J’ai dû laisser du jeu pour l’assemblage des queues d’aronde que j’avais prévu de combler avec de l’érable. Pour ce faire, j’ai fabriqué de fines lamelles triangulaires que j’ai collé dans les interstices. J’ai enlevé l’excédant au ciseau à bois et j’ai fini au ponçage.

Les bords de la table

J’ai réalisé un quart de rond de 1/2″ (environ 13 mm) sur toute la longueur des côtés de la table. C’est plus sécuritaire (vous ne voulez pas vous cogner dans des coins d’érable aussi tranchant…) et cela relève le côté esthétique de la table.

Application du vernis

Avant, j’ai poncé à la main toute la table avec successivement du papier à sabler de grain #100, #120 puis #180.

Ensuite, j’ai appliqué 3 couches de verni polyuréthane pour plancher au pistolet HVLP*.

J’ai poncé au grain #0000 entre chaque couche.

HVLP = High Volume Low Pressure = Haut volume et basse pression.

Conclusion

La voici terminée et prête à être livrée.

J’ai apporté la table à mes amis et nous avons même dîné dessus.

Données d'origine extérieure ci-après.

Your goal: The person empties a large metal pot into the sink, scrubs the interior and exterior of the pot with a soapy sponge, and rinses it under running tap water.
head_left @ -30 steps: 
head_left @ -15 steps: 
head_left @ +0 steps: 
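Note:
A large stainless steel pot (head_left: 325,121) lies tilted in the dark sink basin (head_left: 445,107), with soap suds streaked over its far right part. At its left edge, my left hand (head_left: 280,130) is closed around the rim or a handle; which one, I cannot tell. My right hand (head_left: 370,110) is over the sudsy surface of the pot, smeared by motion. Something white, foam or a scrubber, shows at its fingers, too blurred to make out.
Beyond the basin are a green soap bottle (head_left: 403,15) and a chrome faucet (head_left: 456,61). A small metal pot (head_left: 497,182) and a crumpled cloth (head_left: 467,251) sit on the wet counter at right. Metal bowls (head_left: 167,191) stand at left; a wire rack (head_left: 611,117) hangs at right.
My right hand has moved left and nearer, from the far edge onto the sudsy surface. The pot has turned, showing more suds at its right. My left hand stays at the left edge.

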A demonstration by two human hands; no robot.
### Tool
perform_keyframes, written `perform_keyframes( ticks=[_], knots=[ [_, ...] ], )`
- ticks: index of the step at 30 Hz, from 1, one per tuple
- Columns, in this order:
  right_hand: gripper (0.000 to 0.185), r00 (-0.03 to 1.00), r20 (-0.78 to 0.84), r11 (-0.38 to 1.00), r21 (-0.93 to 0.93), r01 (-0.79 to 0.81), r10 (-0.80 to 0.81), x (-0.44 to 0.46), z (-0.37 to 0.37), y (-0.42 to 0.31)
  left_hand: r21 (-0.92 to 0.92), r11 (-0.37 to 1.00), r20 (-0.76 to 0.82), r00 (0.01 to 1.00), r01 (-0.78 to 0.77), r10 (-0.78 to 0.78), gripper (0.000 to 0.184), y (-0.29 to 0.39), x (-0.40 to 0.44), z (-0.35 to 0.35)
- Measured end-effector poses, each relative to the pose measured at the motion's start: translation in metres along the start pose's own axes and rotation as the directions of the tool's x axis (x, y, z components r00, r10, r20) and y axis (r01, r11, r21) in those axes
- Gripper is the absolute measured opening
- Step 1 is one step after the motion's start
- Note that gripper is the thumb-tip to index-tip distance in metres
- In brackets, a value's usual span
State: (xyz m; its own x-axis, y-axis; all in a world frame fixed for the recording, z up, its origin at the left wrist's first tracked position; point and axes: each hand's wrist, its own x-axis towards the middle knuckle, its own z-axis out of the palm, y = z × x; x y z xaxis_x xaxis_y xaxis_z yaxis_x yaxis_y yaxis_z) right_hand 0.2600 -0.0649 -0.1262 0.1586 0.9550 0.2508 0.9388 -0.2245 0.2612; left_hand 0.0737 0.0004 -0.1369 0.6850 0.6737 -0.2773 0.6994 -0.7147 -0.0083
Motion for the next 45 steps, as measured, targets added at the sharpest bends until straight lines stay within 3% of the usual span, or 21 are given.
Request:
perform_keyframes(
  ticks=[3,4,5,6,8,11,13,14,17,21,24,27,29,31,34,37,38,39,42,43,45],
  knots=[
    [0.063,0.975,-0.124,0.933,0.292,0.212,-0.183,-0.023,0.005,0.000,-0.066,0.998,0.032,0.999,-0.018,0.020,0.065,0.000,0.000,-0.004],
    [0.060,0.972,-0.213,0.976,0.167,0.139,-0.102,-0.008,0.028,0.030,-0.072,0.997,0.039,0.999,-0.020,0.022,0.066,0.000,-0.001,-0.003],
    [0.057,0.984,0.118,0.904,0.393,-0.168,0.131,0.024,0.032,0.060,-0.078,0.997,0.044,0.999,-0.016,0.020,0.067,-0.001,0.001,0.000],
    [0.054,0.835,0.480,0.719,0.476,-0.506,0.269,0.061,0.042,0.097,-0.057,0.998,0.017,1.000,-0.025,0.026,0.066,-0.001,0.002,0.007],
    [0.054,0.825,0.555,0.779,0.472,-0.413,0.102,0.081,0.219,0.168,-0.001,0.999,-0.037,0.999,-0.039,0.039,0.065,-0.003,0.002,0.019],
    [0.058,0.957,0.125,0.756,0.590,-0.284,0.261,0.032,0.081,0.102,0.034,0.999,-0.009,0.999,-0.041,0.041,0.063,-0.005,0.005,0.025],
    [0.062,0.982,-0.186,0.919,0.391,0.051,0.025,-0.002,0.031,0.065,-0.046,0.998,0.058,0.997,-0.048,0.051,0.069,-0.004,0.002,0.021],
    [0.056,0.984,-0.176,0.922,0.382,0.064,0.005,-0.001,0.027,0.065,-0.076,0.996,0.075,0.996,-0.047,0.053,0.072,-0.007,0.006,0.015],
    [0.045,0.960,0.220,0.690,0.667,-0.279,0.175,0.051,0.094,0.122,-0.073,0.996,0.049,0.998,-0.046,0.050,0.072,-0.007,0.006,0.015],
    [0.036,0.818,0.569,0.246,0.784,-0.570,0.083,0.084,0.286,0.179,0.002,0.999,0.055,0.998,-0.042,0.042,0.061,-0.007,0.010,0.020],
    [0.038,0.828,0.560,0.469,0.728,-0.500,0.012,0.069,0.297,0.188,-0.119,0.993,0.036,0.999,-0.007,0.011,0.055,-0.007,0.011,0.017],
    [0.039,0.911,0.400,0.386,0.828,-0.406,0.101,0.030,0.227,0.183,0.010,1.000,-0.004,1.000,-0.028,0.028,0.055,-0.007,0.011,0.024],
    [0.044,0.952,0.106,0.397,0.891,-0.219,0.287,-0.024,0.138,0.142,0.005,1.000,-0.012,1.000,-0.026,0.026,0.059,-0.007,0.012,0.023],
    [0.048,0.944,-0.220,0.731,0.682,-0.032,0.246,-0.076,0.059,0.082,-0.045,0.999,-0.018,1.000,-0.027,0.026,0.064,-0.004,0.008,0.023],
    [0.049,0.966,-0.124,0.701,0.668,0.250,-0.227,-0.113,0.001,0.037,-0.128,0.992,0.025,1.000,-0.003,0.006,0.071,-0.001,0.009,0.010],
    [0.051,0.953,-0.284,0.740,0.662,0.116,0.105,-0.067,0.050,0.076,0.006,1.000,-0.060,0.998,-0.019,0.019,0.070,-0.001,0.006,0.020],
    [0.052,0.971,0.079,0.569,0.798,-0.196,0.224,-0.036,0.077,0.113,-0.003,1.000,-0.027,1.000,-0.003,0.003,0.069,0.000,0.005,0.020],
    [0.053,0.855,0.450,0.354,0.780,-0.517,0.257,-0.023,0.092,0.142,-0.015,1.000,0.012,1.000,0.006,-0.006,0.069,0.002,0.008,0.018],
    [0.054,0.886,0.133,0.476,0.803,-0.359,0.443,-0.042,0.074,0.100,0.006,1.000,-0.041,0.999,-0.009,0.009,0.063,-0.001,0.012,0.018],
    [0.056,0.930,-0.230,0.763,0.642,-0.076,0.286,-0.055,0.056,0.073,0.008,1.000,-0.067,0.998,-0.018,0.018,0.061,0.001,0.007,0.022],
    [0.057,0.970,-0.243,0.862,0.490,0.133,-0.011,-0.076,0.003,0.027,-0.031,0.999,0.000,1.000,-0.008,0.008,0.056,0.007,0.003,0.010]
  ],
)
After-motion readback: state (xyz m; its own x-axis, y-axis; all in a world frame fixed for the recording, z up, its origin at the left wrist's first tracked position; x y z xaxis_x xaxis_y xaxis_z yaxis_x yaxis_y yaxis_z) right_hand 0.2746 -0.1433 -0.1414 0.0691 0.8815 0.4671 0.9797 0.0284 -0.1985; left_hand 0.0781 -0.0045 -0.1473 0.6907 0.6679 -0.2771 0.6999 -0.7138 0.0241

Je les remercie au passage, le repas était délicieux.

J’ai passé beaucoup d’heures sur ce projet et, comme vous avez pu le constater, il nécessite beaucoup d’étapes délicates. J’ai adoré chacune d’elle. La finition au vernis était particulièrement délicate. Elle aurait pu complémentent ruiner le résultat si mal réalisée.

Dans l’ensemble, je suis satisfait du résultat et j’ai encore appris lors de ce projet. Je peaufinerai certaines techniques à l’avenir.

J’espère que cet article vous a plu ? N’hésitez pas à mettre vos commentaires et au plaisir de vous lire…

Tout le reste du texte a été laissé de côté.